DATA PROVIDED:
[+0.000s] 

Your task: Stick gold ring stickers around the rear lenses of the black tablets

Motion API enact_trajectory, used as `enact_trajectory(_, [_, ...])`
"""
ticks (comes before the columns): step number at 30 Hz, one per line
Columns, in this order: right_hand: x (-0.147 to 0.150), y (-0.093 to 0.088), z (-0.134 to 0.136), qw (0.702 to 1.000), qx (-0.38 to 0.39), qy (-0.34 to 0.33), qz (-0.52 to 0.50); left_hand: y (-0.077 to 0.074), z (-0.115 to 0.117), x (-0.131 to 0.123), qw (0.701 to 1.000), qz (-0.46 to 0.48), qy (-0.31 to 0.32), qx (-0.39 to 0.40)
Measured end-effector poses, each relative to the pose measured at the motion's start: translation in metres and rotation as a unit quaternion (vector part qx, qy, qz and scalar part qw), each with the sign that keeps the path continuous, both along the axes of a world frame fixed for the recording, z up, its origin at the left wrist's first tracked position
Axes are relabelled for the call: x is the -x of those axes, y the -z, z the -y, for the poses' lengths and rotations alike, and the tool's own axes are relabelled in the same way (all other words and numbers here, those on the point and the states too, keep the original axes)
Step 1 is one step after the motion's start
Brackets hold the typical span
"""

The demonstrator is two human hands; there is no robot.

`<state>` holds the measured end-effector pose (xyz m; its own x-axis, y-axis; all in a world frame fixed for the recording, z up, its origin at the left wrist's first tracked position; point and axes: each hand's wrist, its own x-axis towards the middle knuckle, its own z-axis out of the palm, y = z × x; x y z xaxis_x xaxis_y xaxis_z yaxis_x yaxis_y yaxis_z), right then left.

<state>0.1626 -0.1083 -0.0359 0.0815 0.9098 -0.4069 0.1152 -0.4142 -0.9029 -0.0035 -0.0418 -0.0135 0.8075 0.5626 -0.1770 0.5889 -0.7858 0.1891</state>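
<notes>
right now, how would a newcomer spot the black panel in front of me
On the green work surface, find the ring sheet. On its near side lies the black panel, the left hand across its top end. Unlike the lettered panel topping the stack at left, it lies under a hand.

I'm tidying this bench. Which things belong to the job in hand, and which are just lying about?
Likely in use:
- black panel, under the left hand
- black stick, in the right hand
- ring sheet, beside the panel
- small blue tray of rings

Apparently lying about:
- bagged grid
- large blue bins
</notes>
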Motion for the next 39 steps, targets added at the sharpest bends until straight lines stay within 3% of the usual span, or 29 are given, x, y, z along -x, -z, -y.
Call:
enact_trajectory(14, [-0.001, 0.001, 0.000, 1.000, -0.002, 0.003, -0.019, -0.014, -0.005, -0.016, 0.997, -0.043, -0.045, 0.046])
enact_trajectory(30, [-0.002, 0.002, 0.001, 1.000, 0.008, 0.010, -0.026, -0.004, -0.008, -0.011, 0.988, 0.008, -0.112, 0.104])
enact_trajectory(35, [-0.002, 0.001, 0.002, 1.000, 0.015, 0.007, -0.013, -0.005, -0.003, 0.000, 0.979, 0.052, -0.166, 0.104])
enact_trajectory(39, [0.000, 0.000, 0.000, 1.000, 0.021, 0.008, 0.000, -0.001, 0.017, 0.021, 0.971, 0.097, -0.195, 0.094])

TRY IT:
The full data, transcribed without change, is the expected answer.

RESPONSE TO THIS TASK:
[+0.000s] 

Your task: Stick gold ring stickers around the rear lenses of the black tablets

Motion API enact_trajectory, used as `enact_trajectory(_, [_, ...])`
"""
ticks (comes before the columns): step number at 30 Hz, one per line
Columns, in this order: right_hand: x (-0.147 to 0.150), y (-0.093 to 0.088), z (-0.134 to 0.136), qw (0.702 to 1.000), qx (-0.38 to 0.39), qy (-0.34 to 0.33), qz (-0.52 to 0.50); left_hand: y (-0.077 to 0.074), z (-0.115 to 0.117), x (-0.131 to 0.123), qw (0.701 to 1.000), qz (-0.46 to 0.48), qy (-0.31 to 0.32), qx (-0.39 to 0.40)
Measured end-effector poses, each relative to the pose measured at the motion's start: translation in metres and rotation as a unit quaternion (vector part qx, qy, qz and scalar part qw), each with the sign that keeps the path continuous, both along the axes of a world frame fixed for the recording, z up, its origin at the left wrist's first tracked position
Axes are relabelled for the call: x is the -x of those axes, y the -z, z the -y, for the poses' lengths and rotations alike, and the tool's own axes are relabelled in the same way (all other words and numbers here, those on the point and the states too, keep the original axes)
Step 1 is one step after the motion's start
Brackets hold the typical span
"""

The demonstrator is two human hands; there is no robot.

`<state>` holds the measured end-effector pose (xyz m; its own x-axis, y-axis; all in a world frame fixed for the recording, z up, its origin at the left wrist's first tracked position; point and axes: each hand's wrist, its own x-axis towards the middle knuckle, its own z-axis out of the palm, y = z × x; x y z xaxis_x xaxis_y xaxis_z yaxis_x yaxis_y yaxis_z), right then left.

<state>0.1626 -0.1083 -0.0359 0.0815 0.9098 -0.4069 0.1152 -0.4142 -0.9029 -0.0035 -0.0418 -0.0135 0.8075 0.5626 -0.1770 0.5889 -0.7858 0.1891</state>
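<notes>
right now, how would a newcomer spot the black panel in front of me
On the green work surface, find the ring sheet. On its near side lies the black panel, the left hand across its top end. Unlike the lettered panel topping the stack at left, it lies under a hand.

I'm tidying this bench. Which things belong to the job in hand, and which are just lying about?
Likely in use:
- black panel, under the left hand
- black stick, in the right hand
- ring sheet, beside the panel
- small blue tray of rings

Apparently lying about:
- bagged grid
- large blue bins
</notes>
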Motion for the next 39 steps, targets added at the sharpest bends until straight lines stay within 3% of the usual span, or 29 are given, x, y, z along -x, -z, -y.
Call:
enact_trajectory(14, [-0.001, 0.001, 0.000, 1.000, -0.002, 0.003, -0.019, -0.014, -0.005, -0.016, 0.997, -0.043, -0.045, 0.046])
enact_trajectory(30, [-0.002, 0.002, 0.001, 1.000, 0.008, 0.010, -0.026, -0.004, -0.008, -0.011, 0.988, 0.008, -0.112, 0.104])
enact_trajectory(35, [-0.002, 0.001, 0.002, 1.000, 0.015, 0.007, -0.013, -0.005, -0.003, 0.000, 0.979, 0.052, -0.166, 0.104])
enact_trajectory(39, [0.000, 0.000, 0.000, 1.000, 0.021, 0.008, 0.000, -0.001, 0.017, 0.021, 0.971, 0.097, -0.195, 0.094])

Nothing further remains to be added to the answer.